> Data entries
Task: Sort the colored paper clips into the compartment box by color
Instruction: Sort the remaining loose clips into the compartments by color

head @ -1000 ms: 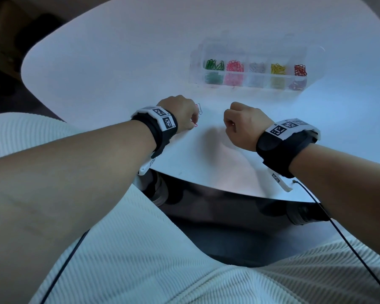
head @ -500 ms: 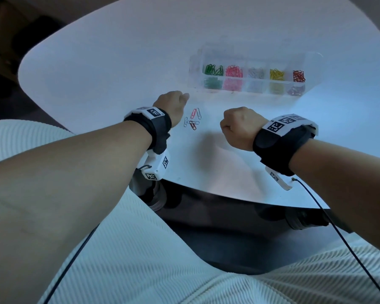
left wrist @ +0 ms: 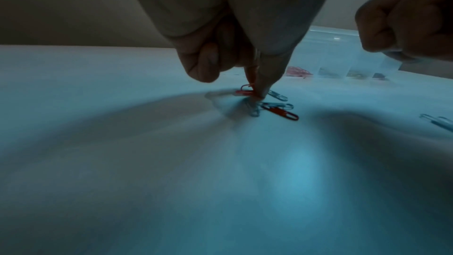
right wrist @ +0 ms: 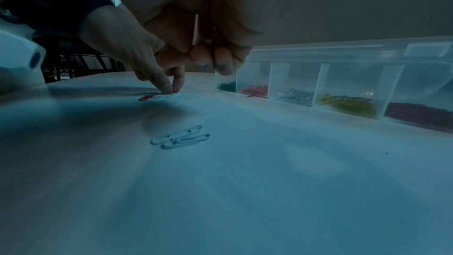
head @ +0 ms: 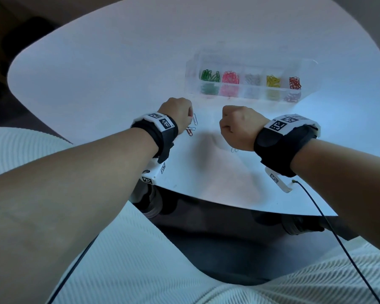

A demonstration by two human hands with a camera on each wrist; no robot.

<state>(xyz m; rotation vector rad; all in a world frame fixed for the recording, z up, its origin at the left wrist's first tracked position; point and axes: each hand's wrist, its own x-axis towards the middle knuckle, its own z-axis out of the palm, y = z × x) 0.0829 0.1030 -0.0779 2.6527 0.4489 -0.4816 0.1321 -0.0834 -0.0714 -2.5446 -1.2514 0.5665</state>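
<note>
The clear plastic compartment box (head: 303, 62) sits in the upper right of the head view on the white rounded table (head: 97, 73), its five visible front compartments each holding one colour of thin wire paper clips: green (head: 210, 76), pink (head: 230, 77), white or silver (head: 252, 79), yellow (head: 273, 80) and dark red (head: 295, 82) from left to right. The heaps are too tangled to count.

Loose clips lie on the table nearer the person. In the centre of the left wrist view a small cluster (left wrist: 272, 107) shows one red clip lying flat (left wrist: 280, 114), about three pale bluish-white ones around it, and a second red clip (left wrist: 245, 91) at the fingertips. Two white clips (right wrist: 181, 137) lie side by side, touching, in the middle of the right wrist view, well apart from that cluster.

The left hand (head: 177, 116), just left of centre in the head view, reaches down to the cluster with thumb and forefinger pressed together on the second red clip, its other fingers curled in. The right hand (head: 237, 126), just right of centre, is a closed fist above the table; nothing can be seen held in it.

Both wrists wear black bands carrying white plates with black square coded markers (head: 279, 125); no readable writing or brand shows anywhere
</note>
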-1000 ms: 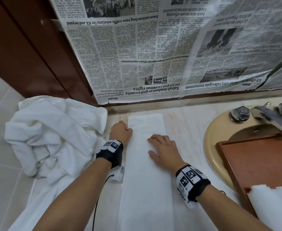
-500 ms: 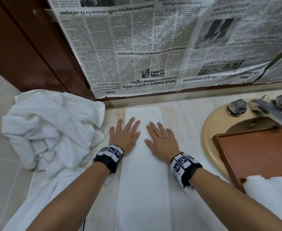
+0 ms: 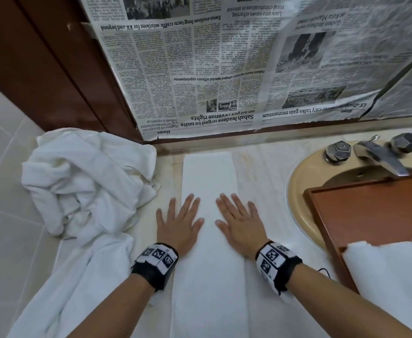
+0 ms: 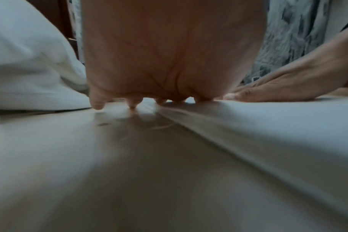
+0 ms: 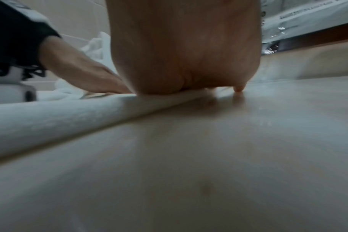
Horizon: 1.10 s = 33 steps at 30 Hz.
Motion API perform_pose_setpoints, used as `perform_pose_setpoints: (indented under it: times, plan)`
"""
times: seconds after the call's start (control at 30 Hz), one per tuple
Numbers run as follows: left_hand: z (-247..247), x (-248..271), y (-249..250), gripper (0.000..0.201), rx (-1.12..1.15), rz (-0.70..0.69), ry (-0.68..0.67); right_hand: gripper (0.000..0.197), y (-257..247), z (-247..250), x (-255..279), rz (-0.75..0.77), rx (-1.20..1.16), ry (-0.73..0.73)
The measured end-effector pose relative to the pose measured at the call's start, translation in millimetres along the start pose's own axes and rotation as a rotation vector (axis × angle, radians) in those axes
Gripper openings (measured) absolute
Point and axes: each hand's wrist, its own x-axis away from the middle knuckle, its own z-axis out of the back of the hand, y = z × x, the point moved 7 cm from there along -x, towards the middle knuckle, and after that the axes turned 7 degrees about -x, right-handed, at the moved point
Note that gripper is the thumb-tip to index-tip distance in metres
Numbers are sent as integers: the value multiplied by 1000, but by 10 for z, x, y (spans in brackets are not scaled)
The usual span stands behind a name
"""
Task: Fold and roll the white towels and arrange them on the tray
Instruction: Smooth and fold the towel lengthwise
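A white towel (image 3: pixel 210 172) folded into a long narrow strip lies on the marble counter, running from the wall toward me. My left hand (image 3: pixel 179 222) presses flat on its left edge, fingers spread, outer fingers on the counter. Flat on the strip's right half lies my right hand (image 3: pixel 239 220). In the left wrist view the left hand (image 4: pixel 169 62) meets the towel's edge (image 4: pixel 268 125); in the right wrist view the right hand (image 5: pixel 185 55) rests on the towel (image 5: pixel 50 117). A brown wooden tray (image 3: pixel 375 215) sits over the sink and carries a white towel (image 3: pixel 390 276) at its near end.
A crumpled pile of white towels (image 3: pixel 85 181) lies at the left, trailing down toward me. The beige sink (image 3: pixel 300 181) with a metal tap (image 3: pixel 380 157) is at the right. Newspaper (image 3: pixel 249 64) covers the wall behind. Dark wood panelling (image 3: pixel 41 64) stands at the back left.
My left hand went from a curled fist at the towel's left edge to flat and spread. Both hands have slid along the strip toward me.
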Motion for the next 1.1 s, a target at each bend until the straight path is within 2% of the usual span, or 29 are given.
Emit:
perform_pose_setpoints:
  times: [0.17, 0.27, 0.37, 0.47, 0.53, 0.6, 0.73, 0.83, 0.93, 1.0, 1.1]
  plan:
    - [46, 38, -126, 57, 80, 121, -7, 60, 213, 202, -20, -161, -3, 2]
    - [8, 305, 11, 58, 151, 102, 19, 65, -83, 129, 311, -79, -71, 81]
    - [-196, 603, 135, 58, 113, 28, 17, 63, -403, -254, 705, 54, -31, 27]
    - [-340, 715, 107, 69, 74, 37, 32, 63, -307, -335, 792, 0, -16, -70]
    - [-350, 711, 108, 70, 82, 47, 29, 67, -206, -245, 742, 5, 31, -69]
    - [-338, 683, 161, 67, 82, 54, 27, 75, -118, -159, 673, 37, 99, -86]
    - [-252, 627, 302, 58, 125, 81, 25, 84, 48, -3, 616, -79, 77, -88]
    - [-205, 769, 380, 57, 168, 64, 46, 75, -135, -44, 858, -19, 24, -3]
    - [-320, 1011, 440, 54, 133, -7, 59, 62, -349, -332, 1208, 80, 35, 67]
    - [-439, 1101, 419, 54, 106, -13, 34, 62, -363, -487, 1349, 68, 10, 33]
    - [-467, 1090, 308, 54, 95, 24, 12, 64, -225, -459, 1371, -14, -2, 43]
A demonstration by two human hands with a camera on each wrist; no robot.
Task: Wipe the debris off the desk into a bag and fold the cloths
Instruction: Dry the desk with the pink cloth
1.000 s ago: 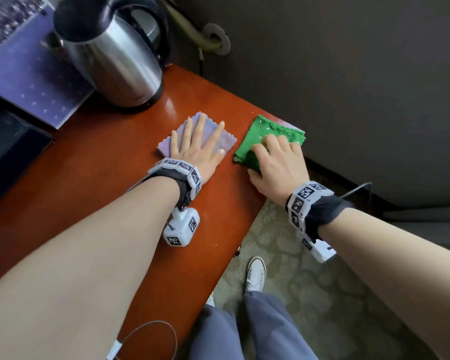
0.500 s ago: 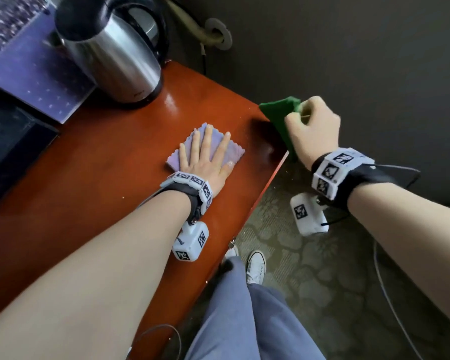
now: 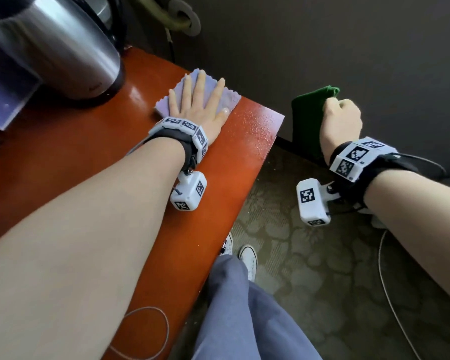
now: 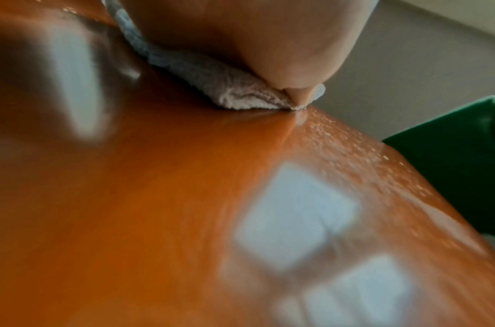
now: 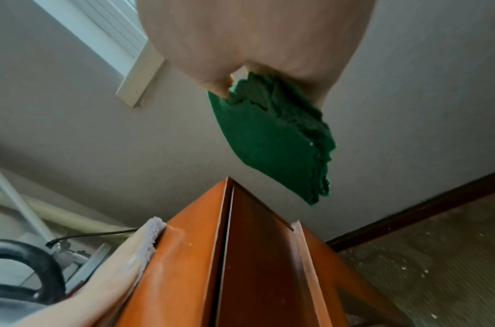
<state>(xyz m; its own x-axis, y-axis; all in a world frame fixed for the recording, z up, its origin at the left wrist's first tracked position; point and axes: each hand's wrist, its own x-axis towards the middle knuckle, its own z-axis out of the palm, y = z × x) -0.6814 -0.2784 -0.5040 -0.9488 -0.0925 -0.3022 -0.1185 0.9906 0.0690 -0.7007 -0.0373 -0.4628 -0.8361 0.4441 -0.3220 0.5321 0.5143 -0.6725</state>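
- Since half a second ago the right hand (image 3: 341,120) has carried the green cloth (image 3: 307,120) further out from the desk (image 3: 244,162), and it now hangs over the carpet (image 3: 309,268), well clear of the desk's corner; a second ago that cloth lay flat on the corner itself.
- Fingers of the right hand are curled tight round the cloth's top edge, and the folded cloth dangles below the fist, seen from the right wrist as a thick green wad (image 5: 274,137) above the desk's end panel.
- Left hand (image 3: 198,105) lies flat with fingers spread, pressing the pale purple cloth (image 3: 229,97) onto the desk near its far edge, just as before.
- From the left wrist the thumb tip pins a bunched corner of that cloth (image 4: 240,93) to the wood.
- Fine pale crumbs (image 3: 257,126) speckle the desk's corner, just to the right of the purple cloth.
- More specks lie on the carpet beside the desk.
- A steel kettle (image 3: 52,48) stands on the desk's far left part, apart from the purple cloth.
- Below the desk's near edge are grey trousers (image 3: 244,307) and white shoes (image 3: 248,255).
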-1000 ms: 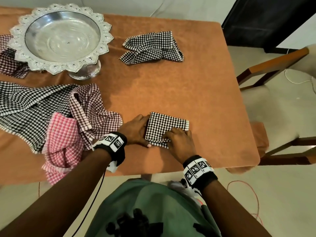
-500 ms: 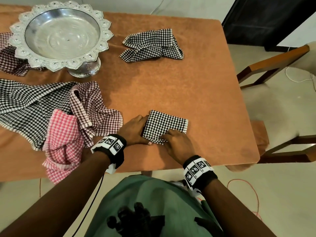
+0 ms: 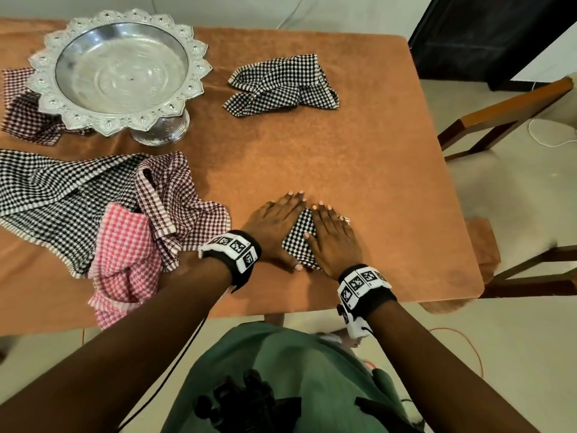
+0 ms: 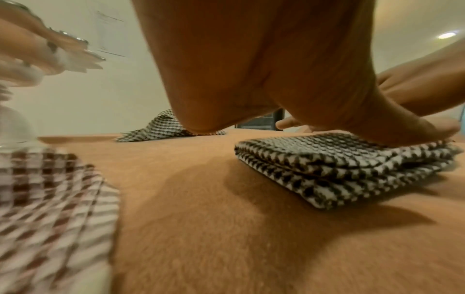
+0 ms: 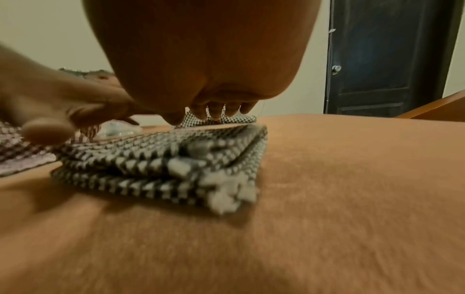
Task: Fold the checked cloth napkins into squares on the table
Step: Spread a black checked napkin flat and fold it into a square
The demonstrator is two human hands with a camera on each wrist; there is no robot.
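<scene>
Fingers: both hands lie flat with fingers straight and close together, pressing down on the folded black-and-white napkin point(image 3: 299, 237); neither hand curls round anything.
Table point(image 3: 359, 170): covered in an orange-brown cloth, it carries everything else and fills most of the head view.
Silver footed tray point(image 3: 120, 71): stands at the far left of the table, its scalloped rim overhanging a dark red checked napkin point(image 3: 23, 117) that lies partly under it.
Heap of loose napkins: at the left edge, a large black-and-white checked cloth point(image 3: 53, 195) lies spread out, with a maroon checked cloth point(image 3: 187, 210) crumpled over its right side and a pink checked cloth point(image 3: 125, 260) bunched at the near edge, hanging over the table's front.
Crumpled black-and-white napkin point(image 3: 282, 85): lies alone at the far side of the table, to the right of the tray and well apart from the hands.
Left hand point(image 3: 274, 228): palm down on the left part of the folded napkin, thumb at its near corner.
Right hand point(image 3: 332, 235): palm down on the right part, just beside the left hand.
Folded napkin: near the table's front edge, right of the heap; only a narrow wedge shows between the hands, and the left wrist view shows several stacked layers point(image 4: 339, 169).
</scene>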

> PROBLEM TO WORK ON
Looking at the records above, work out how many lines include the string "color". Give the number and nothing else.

> EXERCISE ANSWER
2